United States v. Western Union Telegraph Co.

52 F. Supp. 553 | S.D.N.Y. | 1943

HULBERT, District Judge.

The defendant, Western Union Telegraph Company moves: (1) For summary judgment ; (2) to add parties, or in the alternative, to dismiss the plaintiff’s complaint for lack of indispensable parties.

Plaintiff moves for a temporary injunction.

Defendant’s motion number one is granted, which renders unnecessary the consideration and determination of the other motions.

In this action the Government seeks to compel the application of the rental sums of $75,000, which become due on July 1 and January 1 of each year under a lease of May 7, 1881, between the Northwestern Telegraph Company, as lessor, and the Western Union Telegraph Company, as lessee, to the payment of the income tax indebtedness of the defendant Northwestern Telegraph Company for the tax years 1927 to 1941, for which judgments thereon have been, or are in the process of being, obtained by the plaintiff.

The motion for summary judgment is grounded upon the defense of res judicata.

In 1881 Northwestern Telegraph Company leased to Western Union Telegraph Company all of its telegraph lines and equipment for the term of 99 years commencing July 1, 1881. The lessee agreed, among other things, to pay the sum of $150,000 per year, in semi-annual payments on January 1st and July 1st of each year, directly to the stockholders of the lessor.

A similar action was brought by the Government to recover the taxes from Northwestern Telegraph Company for the *554years 1917 to 1922. In that case it was determined that the Government could not levy upon the rental money, even though it constituted taxable income of the lessor, since the dividends were not the property of the lessor. United States v. Western Union Tel. Co., D.C.S.D.N.Y., 19 F.2d 157, unanimously affirmed by the Circuit Court of Appeals, 2 Cir., 50 F.2d 102. The Appellate Court held that the statutory provision contemplates a lien for taxes on tangible property only and that the lien could not attach to the payment of future rents. Certiorari to the Supreme Court was not applied for.
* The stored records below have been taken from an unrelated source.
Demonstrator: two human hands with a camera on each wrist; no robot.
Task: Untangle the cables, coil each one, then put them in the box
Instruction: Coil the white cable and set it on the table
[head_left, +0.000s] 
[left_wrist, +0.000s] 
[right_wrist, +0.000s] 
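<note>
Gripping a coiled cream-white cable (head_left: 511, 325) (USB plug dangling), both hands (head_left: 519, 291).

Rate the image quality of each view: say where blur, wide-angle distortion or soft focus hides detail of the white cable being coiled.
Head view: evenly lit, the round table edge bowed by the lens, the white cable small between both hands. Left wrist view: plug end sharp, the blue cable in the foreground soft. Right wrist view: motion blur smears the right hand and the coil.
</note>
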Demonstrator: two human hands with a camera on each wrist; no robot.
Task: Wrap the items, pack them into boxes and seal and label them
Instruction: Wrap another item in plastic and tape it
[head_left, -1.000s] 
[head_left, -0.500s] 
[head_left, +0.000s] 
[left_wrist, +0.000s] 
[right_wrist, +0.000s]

“The doctrine of res judicata rests at bottom upon the ground that the party to be affected, or some other with whom he is in privity, has litigated or had an opportunity to litigate the same matter in a former action in a court of competent jurisdiction.” Postal Telegraph Cable Co. v. City of Newport, 247 U.S. 464, 476, 38 S.Ct. 566, 570, 62 L.Ed. 1215.

“The so-called estoppel [by judgment] is no mere technicality but a reasonable measure calculated to save individuals and courts from the waste and burden of relitigating old issues.” Tillman v. National City Bank of New York, 2 Cir., 118 F.2d 631, 634, certiorari denied 314 U.S. 650, 62 S.Ct. 96, 86 L.Ed. 521.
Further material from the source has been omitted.